■ ASSIGNMENT: Go through the listing and set it down exactly, leaving out its pictures.
======
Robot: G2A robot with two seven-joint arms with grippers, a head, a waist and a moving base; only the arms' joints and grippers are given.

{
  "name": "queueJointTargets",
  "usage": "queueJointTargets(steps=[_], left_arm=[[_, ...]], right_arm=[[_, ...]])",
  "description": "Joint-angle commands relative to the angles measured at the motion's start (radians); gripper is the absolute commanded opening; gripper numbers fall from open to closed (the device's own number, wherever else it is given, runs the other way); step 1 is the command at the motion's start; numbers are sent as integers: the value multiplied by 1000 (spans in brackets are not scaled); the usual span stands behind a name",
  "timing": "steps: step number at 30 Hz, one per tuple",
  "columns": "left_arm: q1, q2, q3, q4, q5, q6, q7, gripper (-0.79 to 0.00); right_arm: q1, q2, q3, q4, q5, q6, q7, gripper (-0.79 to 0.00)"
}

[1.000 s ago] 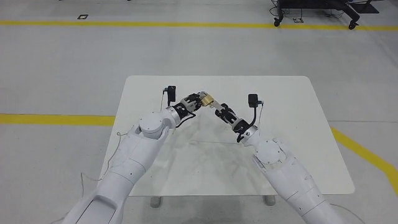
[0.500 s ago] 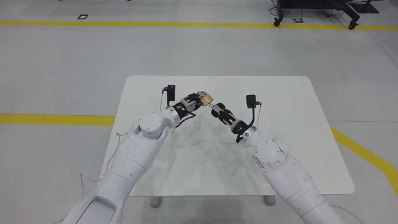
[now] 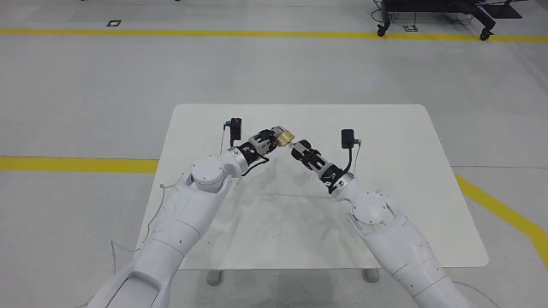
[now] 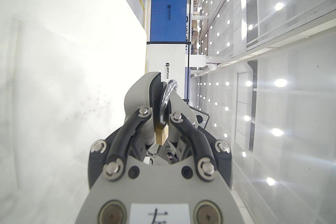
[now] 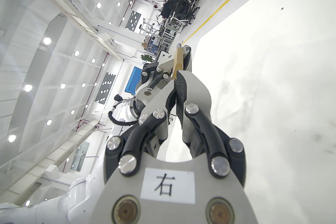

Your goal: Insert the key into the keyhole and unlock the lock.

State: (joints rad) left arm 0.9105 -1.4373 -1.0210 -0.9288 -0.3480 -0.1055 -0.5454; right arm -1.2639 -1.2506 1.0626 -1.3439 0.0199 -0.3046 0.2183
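Note:
Above the middle of the white table, my left gripper is shut on a brass padlock. In the left wrist view the lock's brass body sits deep between the fingers, and its silver shackle pokes out past the tips of the left gripper. My right gripper is shut, its tip right against the lock's free end. From the right wrist view the right gripper touches the brass padlock. The key is pinched between the pads and almost wholly hidden.
Both grippers are held a little above the tabletop, which is bare apart from faint scuff marks. Its far edge and rounded corner lie beyond the lock. Open floor with yellow lines surrounds the table.
My right gripper has shifted a little towards the padlock, closing the small gap to its end. The left gripper and the lock have stayed in place.

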Motion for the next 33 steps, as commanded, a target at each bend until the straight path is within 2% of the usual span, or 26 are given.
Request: queueJointTargets(steps=[1, 8, 13, 14, 15, 17, 23, 33], left_arm=[[-2, 0, -7, 10, -7, -2, -1, -785], [-2, -7, -21, 51, -74, -38, -29, -785], [-3, -15, -22, 70, -127, -151, -98, -785], [-7, -18, -24, 77, -144, -168, -108, -785], [-10, -20, -25, 83, -163, -181, -120, -785], [-18, -25, -28, 96, -198, -205, -143, -785], [-32, -37, -20, 132, -235, -255, -184, -785], [-30, -41, -27, 163, -253, -303, -244, -785]], right_arm=[[0, 0, 0, 0, -1, 1, -1, 0], [-3, -1, 0, -6, 11, -5, 0, 0], [-76, -2, 50, -33, 443, -125, 211, -15], [-80, -1, 58, -21, 513, -124, 260, -99], [-79, -1, 64, -8, 560, -119, 302, -259], [-72, -2, 69, 17, 631, -107, 369, -406], [-37, -11, 50, 60, 687, -76, 438, -483], [40, -31, 18, 133, 759, -4, 496, -499]])
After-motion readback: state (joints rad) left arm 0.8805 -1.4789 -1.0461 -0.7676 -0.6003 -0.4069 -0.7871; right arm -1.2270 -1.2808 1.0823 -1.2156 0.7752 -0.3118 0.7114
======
■ FINAL ANSWER:
Robot: G2A robot with two seven-joint arms with grippers, a head, a waist and a moving base; only the arms' joints and grippers are given.

{
  "name": "queueJointTargets",
  "usage": "queueJointTargets(steps=[_], left_arm=[[_, ...]], right_arm=[[_, ...]])",
  "description": "Joint-angle commands relative to the angles measured at the motion's start (radians); gripper is the absolute commanded opening; gripper numbers fall from open to closed (the device's own number, wherever else it is given, runs the other way); step 1 is the command at the motion's start; numbers are sent as integers: the value multiplied by 1000 (spans in brackets are not scaled); the usual span stands behind a name",
  "timing": "steps: step number at 30 Hz, one per tuple",
  "columns": "left_arm: q1, q2, q3, q4, q5, q6, q7, gripper (-0.79 to 0.00); right_arm: q1, q2, q3, q4, q5, q6, q7, gripper (-0.79 to 0.00)"
}

[1.000 s ago] 
[0.500 s ago] 
[now] 
[now] 
[now] 

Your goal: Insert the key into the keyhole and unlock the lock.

State: (joints rad) left arm 0.9105 -1.4373 -1.0210 -0.9288 -0.3480 -0.1055 -0.5454; right arm -1.2639 -1.2506 1.0626 -1.3439 0.0199 -0.3046 0.2183
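Note:
Above the middle of the white table, my left gripper is shut on a brass padlock. In the left wrist view the lock's brass body sits deep between the fingers, and its silver shackle pokes out past the tips of the left gripper. My right gripper is shut, its tip right against the lock's free end. From the right wrist view the right gripper touches the brass padlock. The key is pinched between the pads and almost wholly hidden.
Both grippers are held a little above the tabletop, which is bare apart from faint scuff marks. Its far edge and rounded corner lie beyond the lock. Open floor with yellow lines surrounds the table.
My right gripper has shifted a little towards the padlock, closing the small gap to its end. The left gripper and the lock have stayed in place.
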
Motion for the next 33 steps, as commanded, a target at each bend until the straight path is within 2% of the usual span, or 26 are given.
Request: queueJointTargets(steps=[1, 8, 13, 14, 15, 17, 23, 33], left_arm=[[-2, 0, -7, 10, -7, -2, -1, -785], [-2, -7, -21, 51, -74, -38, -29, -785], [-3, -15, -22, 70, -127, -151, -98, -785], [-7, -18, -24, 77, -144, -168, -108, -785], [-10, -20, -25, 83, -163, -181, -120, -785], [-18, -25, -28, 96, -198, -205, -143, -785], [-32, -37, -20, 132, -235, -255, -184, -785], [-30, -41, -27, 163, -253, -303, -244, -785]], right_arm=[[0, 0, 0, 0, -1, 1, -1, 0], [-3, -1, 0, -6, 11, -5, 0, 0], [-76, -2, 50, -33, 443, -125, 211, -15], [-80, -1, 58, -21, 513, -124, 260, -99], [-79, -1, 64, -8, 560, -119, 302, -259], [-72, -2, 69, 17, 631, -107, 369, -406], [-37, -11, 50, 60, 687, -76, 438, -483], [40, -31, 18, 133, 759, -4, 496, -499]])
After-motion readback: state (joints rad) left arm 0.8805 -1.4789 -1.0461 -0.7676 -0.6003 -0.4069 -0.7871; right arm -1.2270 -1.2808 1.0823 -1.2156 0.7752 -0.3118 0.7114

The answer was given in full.